Stored dataset items:
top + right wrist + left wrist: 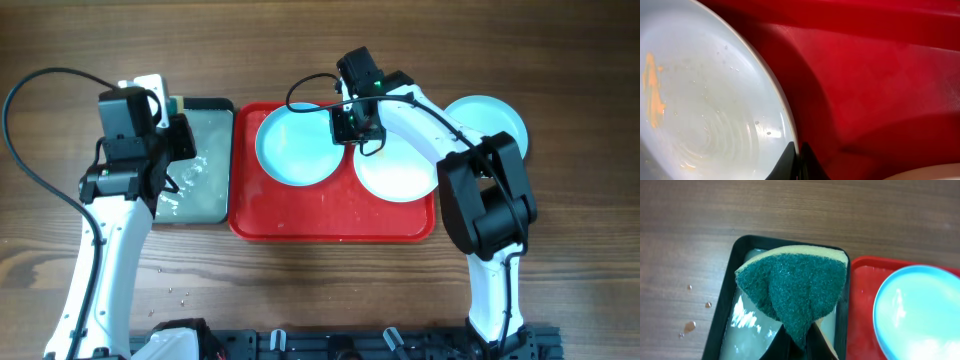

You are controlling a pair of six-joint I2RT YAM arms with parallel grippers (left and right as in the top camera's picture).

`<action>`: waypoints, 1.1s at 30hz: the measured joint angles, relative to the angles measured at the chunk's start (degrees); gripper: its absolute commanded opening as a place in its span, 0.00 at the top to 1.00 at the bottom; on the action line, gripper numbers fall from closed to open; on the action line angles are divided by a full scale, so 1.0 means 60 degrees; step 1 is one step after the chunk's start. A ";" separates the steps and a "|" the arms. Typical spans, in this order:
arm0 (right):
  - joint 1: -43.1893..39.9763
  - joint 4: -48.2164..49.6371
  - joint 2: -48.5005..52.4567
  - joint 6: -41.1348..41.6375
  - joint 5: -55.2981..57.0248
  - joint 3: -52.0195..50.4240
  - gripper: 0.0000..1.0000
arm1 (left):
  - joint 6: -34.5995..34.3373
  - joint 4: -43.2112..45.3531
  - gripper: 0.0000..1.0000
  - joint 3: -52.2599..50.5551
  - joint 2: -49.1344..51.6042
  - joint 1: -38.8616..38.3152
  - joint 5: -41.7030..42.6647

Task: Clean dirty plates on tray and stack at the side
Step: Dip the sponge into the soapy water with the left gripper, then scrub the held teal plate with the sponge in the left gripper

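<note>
1. Plates first: counted three. Found the cyan plate (297, 145) and the white plate (400, 175) side by side on the tray (330, 215), cyan to the left and white to the right. Found a second cyan plate (490, 115) off the tray on the table (560, 60), just past the tray's right end and partly hidden by the right arm.
2. Saw an orange smear (654, 97) on the white plate in the right wrist view, so judged that plate not yet clean.
3. Found the right pincer (799, 152) at the white plate's upper-left rim, between the two plates on the tray. Saw its tips pressed together right on the rim line, seemingly nipping it. Could not tell for sure whether the rim sat between them.
4. Found the left pincer (802, 342) clamped on the sponge (795, 287), green scouring face up. Saw it hanging over the wet black tray (720, 315), just left of the red one.
5. Reckoned the smeared white plate well to the right of the sponge, beyond the cyan plate. Judged the cyan plate the nearer to the left arm and the white one already at the right arm's tips.
6. Expected to carry the sponge rightward across the tray's rim, with no long axis to mind on round plates.
</note>
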 measured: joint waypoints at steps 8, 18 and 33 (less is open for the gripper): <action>0.0000 0.0000 0.0000 -0.0084 -0.0142 0.0000 0.96 | 0.1107 0.0474 0.96 0.0000 0.0623 -0.0197 0.0069; 0.0018 -0.0448 0.0000 -0.0510 -0.0841 0.0000 0.96 | 0.0922 0.0474 0.96 0.0000 0.0623 -0.0335 0.0069; 0.0324 -0.1311 0.0000 -0.0474 -0.1596 0.0000 0.96 | -0.0182 -0.1304 0.96 0.1005 0.1392 -0.0823 0.1636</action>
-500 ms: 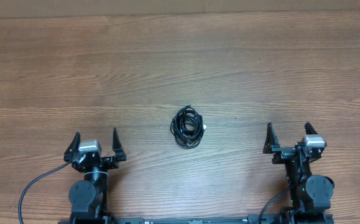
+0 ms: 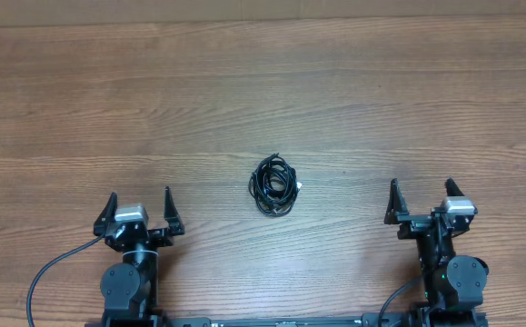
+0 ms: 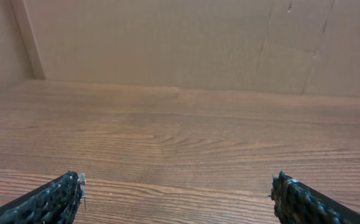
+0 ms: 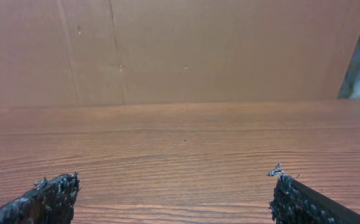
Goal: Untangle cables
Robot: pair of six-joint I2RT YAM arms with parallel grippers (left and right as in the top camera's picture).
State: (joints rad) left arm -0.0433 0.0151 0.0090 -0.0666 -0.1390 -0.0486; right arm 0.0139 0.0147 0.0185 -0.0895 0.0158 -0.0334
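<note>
left end effector (image 2: 140, 207) sits low at the near-left edge of the wooden tabletop (image 2: 263, 82), jaws spread wide, holding nothing. left wrist view agrees: black fingertips (image 3: 61, 194) sit at the frame's bottom corners with only wood grain between them and a plain brown wall (image 3: 167, 37) behind. thick black wire (image 2: 44, 272) loops off that arm's base. cables (image 2: 274, 185) lie mid-tabletop as one tight black coil, a small pale plug end showing on its right side. the coil is between the two arms, a bit further out, well apart from both. right end effector (image 2: 421, 195) is near-right, jaws also wide apart, empty. right wrist view shows wood grain between its fingertips (image 4: 55, 193).
</note>
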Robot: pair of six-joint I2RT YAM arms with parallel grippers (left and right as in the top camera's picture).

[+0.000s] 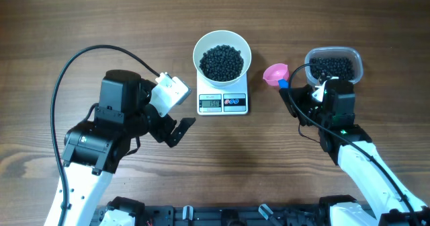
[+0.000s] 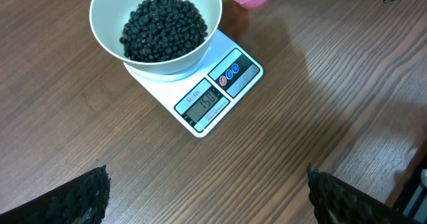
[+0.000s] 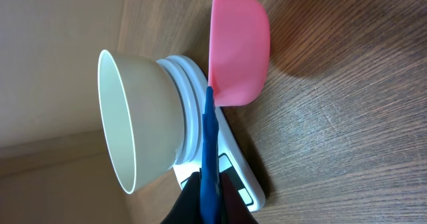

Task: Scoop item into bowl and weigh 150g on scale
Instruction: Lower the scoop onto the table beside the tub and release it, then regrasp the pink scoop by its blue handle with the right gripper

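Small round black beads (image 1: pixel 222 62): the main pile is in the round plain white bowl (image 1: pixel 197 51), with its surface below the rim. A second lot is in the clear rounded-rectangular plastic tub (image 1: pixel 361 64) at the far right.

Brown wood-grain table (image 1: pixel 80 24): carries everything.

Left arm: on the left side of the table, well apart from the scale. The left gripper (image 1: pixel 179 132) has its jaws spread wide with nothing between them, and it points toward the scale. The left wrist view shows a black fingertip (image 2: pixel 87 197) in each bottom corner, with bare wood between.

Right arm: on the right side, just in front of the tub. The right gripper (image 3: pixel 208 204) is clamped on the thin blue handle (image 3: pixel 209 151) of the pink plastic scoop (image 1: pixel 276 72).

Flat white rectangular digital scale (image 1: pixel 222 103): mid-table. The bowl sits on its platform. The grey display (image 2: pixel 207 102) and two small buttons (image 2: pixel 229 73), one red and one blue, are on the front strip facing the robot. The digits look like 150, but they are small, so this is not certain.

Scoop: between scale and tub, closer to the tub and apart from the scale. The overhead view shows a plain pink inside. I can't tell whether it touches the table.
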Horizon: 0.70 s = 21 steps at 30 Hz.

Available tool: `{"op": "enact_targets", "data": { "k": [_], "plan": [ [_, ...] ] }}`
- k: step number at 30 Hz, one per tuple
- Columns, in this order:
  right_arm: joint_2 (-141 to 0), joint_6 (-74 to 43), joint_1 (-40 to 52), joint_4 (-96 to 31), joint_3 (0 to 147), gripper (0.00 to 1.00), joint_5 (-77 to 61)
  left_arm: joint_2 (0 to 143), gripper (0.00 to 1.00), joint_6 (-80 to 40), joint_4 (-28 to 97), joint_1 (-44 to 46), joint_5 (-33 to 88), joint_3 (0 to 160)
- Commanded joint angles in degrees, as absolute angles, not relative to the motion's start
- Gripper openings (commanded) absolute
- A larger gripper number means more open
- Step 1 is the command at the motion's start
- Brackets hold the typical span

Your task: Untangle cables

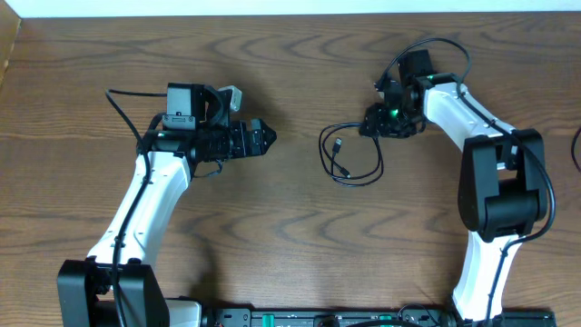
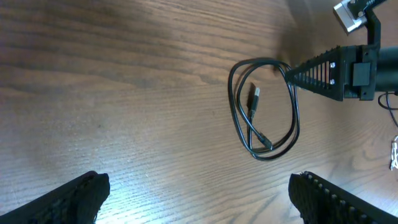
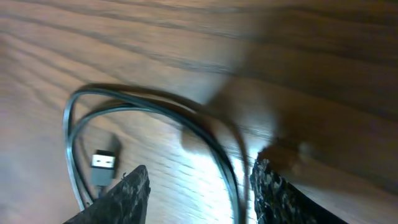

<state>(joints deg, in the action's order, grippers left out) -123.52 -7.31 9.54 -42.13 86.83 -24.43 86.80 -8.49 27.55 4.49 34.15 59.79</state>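
A brown wooden table (image 1: 290, 245) with wavy lines fills the view, and its far edge meets a white strip (image 1: 272, 6). A thin black cable (image 2: 268, 157) lies flat on the wood in a loose loop, with its small plug (image 2: 255, 98) inside the loop. The right gripper (image 3: 202, 193) has its jaws apart, and two strands of the loop run between them. The left gripper (image 1: 270, 136) has its jaws wide apart and holds nothing. The cable lies well in front of them, with bare wood between.

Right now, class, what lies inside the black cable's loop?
A small plug lies on the wooden table inside the cable loop. The right pincer covers the loop's edge, hiding what lies beneath.
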Motion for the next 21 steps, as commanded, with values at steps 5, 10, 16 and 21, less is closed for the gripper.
{"op": "enact_targets", "data": {
  "k": [5, 10, 16, 21],
  "plan": [
    [-128.62, -6.31, 10.44, -42.70, 85.93, 0.51, -28.27, 86.39, 0.98, -7.09, 28.03, 4.23, 33.58, 59.92],
    [-128.62, -5.74, 10.55, -43.79, 85.73, 0.50, -28.27, 86.39, 0.98, -7.09, 28.08, 4.23, 33.61, 59.92],
    [-128.62, -3.97, 10.52, -45.50, 84.75, 0.45, -26.44, 86.39, 0.98, -7.11, 28.05, 4.23, 33.61, 59.92],
    [-128.62, -3.99, 10.50, -47.29, 84.64, 0.38, -21.89, 86.39, 0.98, -7.11, 28.05, 4.23, 33.63, 59.92]
  ]
}}
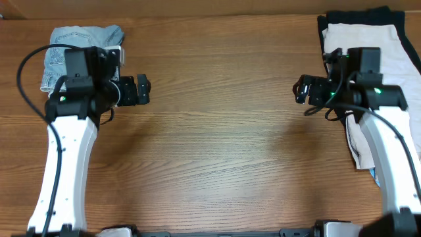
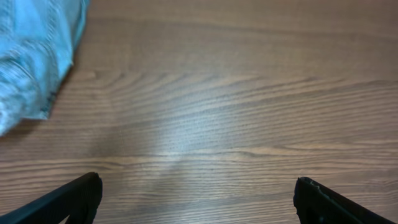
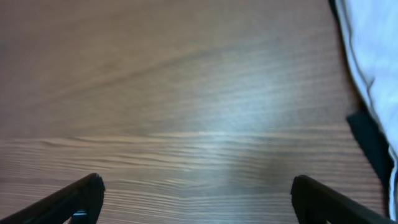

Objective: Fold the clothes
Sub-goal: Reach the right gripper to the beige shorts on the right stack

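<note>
At the far-left corner of the counter [image 1: 217, 151] I see the denim shorts [image 1: 82, 39] bunched up, partly under my left arm. The left gripper [image 1: 145, 91] hangs over bare wood, fingers wide apart. The right gripper [image 1: 298, 90] faces it, fingers likewise spread. The cream shorts [image 1: 368, 38] lie on the black garment [image 1: 358, 16] at the far-right corner, with their long axis along the right edge.

One denim shorts [image 1: 72, 36], one cream shorts [image 1: 395, 49], perhaps one black garment [image 1: 355, 16].
</note>
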Action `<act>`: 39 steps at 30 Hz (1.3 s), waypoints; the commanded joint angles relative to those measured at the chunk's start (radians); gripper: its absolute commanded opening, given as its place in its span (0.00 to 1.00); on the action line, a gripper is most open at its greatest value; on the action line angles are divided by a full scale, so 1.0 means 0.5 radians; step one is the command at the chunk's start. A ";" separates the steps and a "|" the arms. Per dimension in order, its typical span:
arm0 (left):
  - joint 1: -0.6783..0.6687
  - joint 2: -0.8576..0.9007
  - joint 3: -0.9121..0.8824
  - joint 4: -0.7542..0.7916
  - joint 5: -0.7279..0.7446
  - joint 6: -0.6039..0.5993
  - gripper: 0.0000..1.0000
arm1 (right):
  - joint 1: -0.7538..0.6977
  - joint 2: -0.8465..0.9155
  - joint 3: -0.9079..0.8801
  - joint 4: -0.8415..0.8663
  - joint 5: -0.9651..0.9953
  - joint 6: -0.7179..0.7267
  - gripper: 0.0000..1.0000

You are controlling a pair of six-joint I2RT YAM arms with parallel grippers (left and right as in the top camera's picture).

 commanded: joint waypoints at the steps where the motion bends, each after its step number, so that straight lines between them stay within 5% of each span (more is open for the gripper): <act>1: -0.013 0.091 0.031 -0.005 0.046 -0.028 1.00 | -0.083 0.074 0.050 -0.024 0.277 0.154 0.92; 6: -0.014 0.165 0.031 -0.003 0.046 -0.029 0.99 | -0.307 0.089 0.050 -0.146 0.732 0.576 0.92; 13: -0.014 0.169 0.031 0.076 0.046 -0.030 0.92 | -0.562 0.108 -0.037 -0.139 0.582 0.441 0.88; 16: -0.015 0.169 0.031 0.123 0.046 -0.069 0.98 | -0.562 0.151 -0.104 -0.072 0.611 0.349 0.87; 36: -0.016 0.172 0.031 0.090 0.045 -0.323 0.88 | -0.562 0.256 -0.791 0.710 0.732 0.478 0.85; 39: -0.018 0.172 0.031 0.069 0.045 -0.331 0.86 | -0.562 0.256 -0.791 0.713 0.732 0.517 0.78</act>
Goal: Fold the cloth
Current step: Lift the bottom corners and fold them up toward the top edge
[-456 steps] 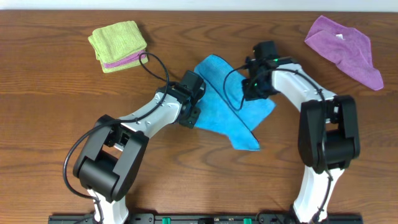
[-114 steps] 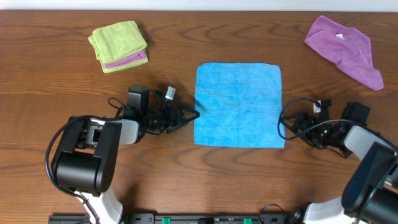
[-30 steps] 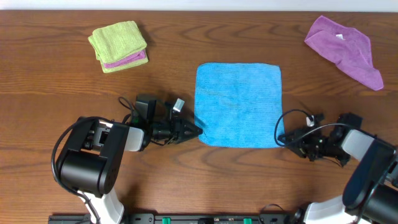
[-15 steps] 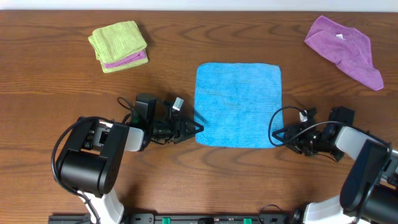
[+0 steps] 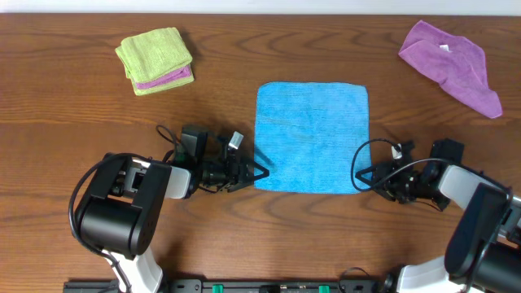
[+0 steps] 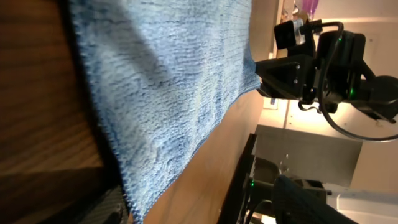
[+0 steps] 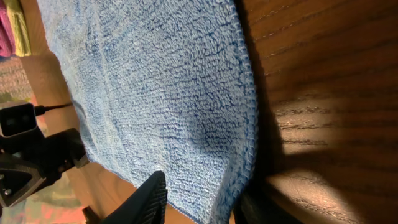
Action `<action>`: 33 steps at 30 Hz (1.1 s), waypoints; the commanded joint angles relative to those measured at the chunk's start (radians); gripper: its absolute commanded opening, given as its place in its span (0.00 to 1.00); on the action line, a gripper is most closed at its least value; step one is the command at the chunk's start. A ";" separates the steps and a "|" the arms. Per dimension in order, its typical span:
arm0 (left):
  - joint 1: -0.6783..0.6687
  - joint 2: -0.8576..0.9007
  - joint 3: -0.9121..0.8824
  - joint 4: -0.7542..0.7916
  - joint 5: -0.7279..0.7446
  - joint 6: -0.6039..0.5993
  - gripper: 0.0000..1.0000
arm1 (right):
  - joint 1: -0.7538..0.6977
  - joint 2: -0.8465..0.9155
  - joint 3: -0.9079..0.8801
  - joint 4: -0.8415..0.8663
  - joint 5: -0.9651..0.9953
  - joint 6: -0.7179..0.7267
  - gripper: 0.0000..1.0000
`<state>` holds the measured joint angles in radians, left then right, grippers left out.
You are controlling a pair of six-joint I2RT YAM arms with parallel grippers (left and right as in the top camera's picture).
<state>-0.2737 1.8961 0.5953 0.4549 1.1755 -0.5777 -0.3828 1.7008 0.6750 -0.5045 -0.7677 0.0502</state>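
The sky-blue cloth (image 5: 312,137) lies flat and square in the middle of the wooden table. My left gripper (image 5: 259,172) lies low at its near left corner. In the left wrist view its jaws stand wide open around that corner of the cloth (image 6: 161,74), one finger (image 6: 106,208) beside the hem. My right gripper (image 5: 362,175) is at the near right corner. There the cloth (image 7: 155,81) passes between the spread jaws, one ribbed finger (image 7: 149,199) over the terry and the other dark at the hem.
A folded lime-green cloth (image 5: 155,59) over a pink one sits at the back left. A crumpled purple cloth (image 5: 452,63) lies at the back right. Both arms' cables loop on the table beside the grippers.
The left jaws have spread apart at the near left corner. The right gripper has slid left up to the near right corner and its jaws have parted a little.
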 commanded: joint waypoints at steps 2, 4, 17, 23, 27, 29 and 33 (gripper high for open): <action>-0.013 0.018 -0.008 -0.006 -0.089 0.026 0.76 | 0.015 0.053 -0.039 -0.004 0.263 0.005 0.37; -0.022 0.020 -0.008 -0.002 -0.104 0.024 0.76 | 0.015 0.053 -0.039 -0.004 0.263 0.005 0.37; -0.043 0.022 -0.006 0.051 -0.109 -0.045 0.11 | 0.015 0.053 -0.039 0.006 0.264 0.017 0.05; -0.039 0.022 0.014 0.099 -0.093 -0.108 0.06 | 0.015 0.053 -0.039 0.014 0.262 0.029 0.02; -0.039 0.022 0.056 0.138 -0.050 -0.167 0.06 | 0.015 0.051 -0.020 0.009 0.241 0.050 0.02; -0.039 0.022 0.092 0.138 -0.030 -0.203 0.06 | 0.015 0.047 0.002 -0.004 0.209 0.050 0.01; -0.039 0.022 0.151 0.137 -0.014 -0.226 0.06 | 0.015 0.016 0.044 -0.038 0.202 0.051 0.01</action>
<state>-0.3161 1.9057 0.6991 0.5873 1.1267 -0.7612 -0.3744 1.7111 0.6998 -0.5339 -0.6857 0.0887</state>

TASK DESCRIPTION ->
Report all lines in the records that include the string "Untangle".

COMPLETED EXERCISE ->
Goal: Untangle cables
Your task: Untangle cables

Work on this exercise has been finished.